• **EXERCISE REQUIREMENTS**:
Some entries follow. Reproduce exactly the lines starting at the one with "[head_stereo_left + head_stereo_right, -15" and stopping after the one with "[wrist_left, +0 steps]".
#### RECORDS PROVIDED
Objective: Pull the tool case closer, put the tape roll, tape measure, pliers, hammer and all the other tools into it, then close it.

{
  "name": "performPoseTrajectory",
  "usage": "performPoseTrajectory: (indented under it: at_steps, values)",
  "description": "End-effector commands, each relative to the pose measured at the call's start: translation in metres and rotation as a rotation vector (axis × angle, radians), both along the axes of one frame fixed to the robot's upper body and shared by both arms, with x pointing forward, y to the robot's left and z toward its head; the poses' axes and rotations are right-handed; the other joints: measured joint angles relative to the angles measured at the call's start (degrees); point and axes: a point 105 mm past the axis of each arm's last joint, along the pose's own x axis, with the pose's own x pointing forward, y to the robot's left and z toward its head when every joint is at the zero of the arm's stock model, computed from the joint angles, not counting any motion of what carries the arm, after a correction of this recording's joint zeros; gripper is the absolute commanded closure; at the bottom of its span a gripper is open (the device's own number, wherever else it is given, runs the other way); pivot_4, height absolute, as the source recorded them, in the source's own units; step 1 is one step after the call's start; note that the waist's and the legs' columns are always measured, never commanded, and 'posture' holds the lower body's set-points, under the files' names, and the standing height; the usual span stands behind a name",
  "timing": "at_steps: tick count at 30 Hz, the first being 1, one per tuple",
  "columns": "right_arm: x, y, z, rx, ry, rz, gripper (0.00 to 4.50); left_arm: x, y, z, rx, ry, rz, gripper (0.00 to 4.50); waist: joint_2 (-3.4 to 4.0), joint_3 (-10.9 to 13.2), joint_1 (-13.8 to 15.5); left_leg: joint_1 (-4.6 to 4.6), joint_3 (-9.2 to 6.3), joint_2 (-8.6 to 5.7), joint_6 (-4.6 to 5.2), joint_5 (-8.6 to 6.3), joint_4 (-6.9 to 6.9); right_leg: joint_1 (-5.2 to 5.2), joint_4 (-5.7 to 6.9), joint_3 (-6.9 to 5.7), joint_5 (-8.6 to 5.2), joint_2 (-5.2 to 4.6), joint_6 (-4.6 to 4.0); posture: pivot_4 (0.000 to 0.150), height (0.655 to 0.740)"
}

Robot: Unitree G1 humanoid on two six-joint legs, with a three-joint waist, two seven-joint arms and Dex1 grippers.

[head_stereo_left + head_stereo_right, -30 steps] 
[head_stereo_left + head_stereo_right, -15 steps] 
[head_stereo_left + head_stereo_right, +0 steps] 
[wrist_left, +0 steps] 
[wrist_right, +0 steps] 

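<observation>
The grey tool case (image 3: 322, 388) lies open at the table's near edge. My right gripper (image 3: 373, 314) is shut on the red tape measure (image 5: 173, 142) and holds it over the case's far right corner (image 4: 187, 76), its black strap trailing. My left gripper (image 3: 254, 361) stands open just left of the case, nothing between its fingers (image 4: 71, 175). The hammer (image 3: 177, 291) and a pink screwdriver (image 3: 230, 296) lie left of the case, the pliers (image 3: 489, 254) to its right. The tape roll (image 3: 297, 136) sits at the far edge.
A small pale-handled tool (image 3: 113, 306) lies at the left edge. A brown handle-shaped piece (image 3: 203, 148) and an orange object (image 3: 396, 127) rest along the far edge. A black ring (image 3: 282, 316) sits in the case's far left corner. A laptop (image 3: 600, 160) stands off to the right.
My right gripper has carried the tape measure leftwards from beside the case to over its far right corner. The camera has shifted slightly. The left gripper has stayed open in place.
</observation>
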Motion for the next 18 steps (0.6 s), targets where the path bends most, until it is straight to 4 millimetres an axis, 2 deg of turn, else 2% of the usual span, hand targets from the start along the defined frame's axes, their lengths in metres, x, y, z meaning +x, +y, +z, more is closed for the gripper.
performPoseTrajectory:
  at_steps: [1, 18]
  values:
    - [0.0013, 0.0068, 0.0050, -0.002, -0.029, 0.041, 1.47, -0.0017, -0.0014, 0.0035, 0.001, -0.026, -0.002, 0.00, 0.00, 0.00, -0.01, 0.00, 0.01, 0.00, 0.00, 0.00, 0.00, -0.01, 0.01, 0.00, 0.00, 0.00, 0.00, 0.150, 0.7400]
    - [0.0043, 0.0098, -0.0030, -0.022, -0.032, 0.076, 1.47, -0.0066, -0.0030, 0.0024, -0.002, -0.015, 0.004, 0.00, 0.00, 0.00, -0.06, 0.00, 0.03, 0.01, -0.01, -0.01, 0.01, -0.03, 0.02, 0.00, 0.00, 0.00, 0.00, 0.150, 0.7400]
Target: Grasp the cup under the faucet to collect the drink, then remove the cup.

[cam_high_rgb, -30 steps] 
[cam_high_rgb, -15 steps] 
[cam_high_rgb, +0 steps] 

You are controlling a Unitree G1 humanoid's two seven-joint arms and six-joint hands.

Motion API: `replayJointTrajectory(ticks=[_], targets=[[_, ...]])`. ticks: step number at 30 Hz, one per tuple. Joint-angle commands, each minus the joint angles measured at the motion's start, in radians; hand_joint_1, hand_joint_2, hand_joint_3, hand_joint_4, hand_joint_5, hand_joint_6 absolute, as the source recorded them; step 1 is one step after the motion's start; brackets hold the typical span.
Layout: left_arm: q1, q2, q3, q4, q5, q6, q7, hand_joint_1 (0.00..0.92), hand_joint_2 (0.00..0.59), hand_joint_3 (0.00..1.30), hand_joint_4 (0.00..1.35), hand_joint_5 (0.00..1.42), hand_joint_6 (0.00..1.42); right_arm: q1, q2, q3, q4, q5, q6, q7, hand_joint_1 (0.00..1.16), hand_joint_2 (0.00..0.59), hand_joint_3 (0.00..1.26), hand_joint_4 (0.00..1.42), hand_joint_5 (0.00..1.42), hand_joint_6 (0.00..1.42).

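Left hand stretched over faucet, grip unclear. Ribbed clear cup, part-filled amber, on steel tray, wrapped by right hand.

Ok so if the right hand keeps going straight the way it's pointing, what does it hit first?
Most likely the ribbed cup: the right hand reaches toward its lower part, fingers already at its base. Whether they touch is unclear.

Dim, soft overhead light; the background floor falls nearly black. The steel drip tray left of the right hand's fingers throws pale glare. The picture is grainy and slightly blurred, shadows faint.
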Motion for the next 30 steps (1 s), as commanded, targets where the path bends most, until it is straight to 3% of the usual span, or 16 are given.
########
• **RESPONSE BELOW**:
[head_stereo_left + head_stereo_right, -15 steps] 
[head_stereo_left + head_stereo_right, +0 steps] 
[wrist_left, +0 steps] 

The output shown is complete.